(Beginning of RECORDED DATA)

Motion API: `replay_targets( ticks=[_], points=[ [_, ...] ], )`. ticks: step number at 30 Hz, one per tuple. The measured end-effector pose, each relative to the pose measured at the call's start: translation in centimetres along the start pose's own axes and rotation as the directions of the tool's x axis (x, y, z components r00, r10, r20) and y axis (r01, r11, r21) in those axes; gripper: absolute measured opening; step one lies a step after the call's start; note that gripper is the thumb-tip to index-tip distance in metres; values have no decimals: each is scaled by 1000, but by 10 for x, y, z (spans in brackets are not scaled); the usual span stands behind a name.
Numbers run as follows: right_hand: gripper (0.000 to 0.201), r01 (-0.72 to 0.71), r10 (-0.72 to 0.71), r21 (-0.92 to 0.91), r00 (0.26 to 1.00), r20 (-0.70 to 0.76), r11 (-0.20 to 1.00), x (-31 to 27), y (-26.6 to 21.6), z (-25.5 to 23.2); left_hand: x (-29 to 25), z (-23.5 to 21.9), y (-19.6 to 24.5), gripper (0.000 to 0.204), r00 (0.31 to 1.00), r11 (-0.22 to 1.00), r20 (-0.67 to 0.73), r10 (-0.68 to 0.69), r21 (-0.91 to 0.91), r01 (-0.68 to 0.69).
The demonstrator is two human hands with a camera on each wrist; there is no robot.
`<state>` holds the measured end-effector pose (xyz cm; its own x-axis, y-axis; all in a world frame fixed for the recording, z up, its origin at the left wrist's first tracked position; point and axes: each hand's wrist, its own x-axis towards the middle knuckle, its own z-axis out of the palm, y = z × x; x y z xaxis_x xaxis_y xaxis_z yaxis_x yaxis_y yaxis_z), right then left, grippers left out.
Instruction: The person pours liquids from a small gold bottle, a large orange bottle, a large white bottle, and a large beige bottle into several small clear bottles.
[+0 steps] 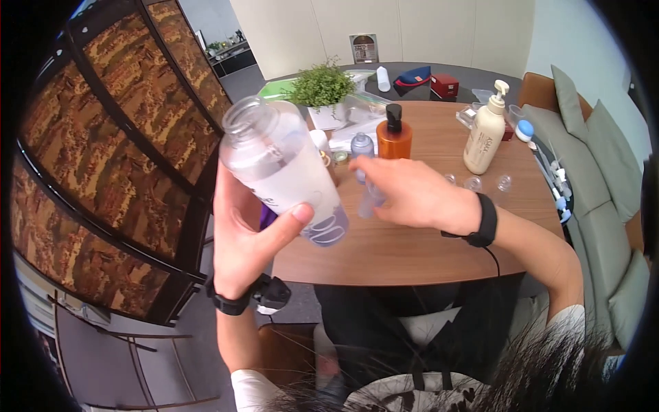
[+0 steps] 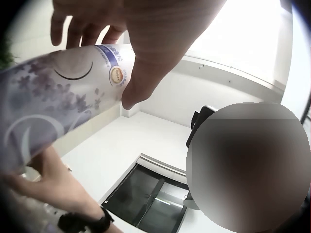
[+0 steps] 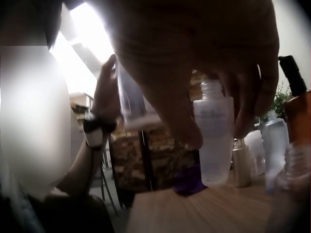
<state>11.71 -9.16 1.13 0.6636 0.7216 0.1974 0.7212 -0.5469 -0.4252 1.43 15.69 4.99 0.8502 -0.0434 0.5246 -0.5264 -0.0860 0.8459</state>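
My left hand grips a large translucent bottle, raised and tilted, its uncapped threaded neck at the upper left. Purple flowers are printed on this bottle's side in the left wrist view. Over the table, my right hand pinches a small frosted bottle between thumb and fingers. That bottle is upright, with a bare threaded neck. Just beyond the right hand stand a small bluish bottle and an amber bottle with a black top.
A cream pump bottle stands at the right of the wooden table, near several small clear pieces. Farther back are a potted plant, plastic bags and a red box. A gold-coloured bottle stands behind the frosted one.
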Motion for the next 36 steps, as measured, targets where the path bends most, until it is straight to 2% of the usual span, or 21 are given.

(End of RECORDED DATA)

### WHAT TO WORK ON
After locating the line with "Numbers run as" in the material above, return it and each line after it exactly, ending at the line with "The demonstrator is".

### OUTPUT
Numbers run as follows: right_hand: gripper (0.000 to 0.201), r01 (-0.72 to 0.71), r10 (-0.72 to 0.71), r21 (-0.92 to 0.91), r00 (0.26 to 1.00), r20 (-0.70 to 0.76), r11 (-0.20 to 1.00), x (-31 to 27), y (-26.6 to 21.6), z (-25.5 to 23.2); left_hand: x (-29 to 25), z (-23.5 to 21.9), y (-19.6 to 24.5), gripper (0.000 to 0.204), r00 (0.31 to 1.00), r11 (-0.22 to 1.00), r20 (-0.67 to 0.73), r10 (-0.68 to 0.69), r21 (-0.91 to 0.91), r01 (-0.68 to 0.69).
The demonstrator is two human hands with a camera on each wrist; there is no robot.

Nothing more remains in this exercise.